ZivotAndrewsArch

Evaluates the order of integration and stationarity of time series data using Zivot-Andrews unit root test.

Purpose: The Zivot-Andrews Arch metric is used to evaluate the order of integration for a time series data in a machine learning model. It’s designed to test for stationarity, a crucial aspect in time series analysis where data points are not dependent on time. Stationarity means that the statistical properties such as mean, variance and autocorrelation are all constant over time.

Test Mechanism: The Zivot-Andrews unit root test is performed on each feature in the dataset using the ZivotAndrews function from the arch.unitroot module. This function returns the Zivot-Andrews metric for each feature, which includes the statistical value, p-value (probability value), the number of used lags, and the number of observations. The p-value is later used to decide on the null hypothesis (the time series has a unit root and is non-stationary) based on a chosen level of significance.

Signs of High Risk: - A high p-value can suggest high risk.

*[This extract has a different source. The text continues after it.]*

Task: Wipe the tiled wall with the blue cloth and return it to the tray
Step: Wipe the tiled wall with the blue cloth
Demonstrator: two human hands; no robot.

This might indicate that there’s insufficient evidence to reject the null hypothesis, which would mean the time series has a unit root and is therefore non-stationary. - Non-stationary time series data can lead to misleading statistics and unreliable machine learning models.

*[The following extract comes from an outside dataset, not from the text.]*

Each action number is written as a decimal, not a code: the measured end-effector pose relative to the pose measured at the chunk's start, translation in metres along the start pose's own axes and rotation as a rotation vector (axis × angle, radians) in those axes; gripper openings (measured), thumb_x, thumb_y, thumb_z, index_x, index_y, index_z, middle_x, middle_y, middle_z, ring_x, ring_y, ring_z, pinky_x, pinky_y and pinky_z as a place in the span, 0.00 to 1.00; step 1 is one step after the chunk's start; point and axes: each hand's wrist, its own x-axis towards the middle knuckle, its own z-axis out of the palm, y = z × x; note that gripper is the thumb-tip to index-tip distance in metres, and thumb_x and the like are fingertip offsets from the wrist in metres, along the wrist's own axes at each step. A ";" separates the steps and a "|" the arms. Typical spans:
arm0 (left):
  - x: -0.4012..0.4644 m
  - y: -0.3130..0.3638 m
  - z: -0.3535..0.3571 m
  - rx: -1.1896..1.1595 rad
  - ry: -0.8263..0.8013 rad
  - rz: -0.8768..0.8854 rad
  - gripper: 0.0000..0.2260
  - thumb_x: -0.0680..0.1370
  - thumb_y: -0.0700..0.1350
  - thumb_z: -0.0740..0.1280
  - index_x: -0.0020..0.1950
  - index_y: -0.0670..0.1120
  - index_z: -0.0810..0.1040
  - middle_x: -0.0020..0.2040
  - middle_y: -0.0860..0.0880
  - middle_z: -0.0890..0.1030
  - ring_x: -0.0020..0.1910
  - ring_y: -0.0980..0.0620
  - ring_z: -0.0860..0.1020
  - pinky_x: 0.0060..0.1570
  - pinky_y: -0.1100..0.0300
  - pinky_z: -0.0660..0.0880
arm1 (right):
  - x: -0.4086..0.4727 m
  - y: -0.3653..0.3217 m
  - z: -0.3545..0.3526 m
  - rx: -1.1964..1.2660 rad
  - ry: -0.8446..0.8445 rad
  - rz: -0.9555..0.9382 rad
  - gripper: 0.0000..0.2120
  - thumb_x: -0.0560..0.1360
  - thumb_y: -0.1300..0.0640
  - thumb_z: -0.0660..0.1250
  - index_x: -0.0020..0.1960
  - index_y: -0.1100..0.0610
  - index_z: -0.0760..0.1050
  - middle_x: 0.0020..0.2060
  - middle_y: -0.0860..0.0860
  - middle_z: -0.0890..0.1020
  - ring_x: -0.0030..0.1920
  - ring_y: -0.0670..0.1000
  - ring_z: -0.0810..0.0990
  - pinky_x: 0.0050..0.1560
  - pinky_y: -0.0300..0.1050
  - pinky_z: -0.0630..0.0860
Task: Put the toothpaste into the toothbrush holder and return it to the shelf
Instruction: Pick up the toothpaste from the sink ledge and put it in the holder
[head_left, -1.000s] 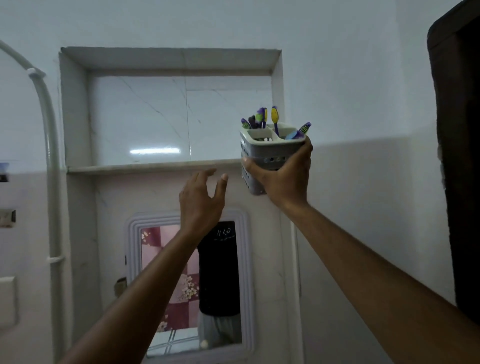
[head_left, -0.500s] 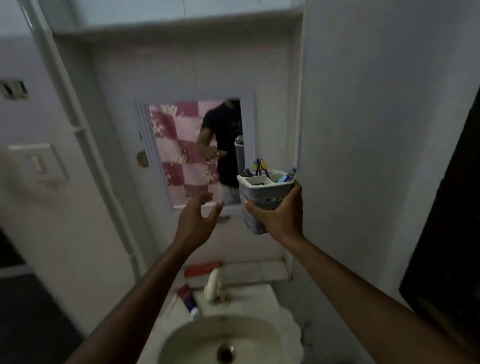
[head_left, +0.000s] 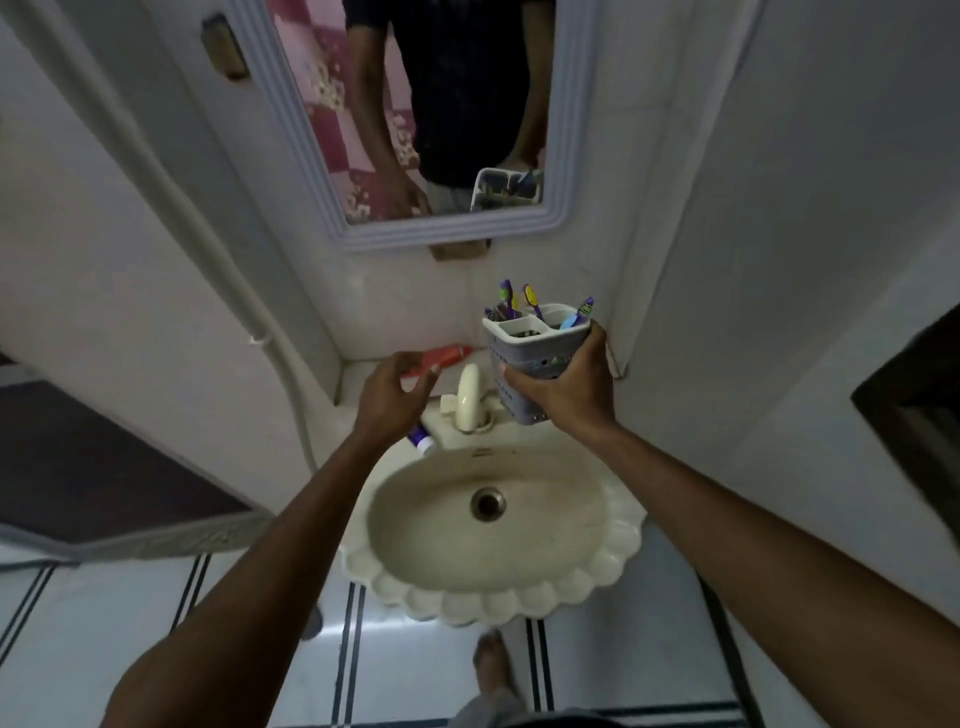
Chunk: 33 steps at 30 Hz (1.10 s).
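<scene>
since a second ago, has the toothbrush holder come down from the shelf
Yes. The toothbrush holder, held in the right hand, was up at shelf level; now it sits below the mirror, just above the sink.

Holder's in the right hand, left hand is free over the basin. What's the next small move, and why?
Probably lower the left hand onto the toothpaste tube on the sink rim beneath it and grip: the right hand holds the toothbrush holder, one compartment open.

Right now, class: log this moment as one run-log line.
right hand: grips holder | left hand: open, over red tube | toothpaste: not in holder
</scene>
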 end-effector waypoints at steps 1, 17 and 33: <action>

Strengths: - The Zivot-Andrews Arch metric dynamically tests for stationarity against structural breaks in time series data, offering robust evaluation of stationarity in features. - This metric is especially beneficial with financial, economic, or other time-series data where data observations lack a consistent pattern and structural breaks may occur.

Limitations: - The Zivot-Andrews Arch metric assumes that data is derived from a single-equation, autoregressive model. It may, therefore, not be appropriate for multivariate time series data or data which does not align with the autoregressive model assumption. - It might not take into account unexpected shocks or changes in the series trend which can both have a significant impact on the stationarity of the data.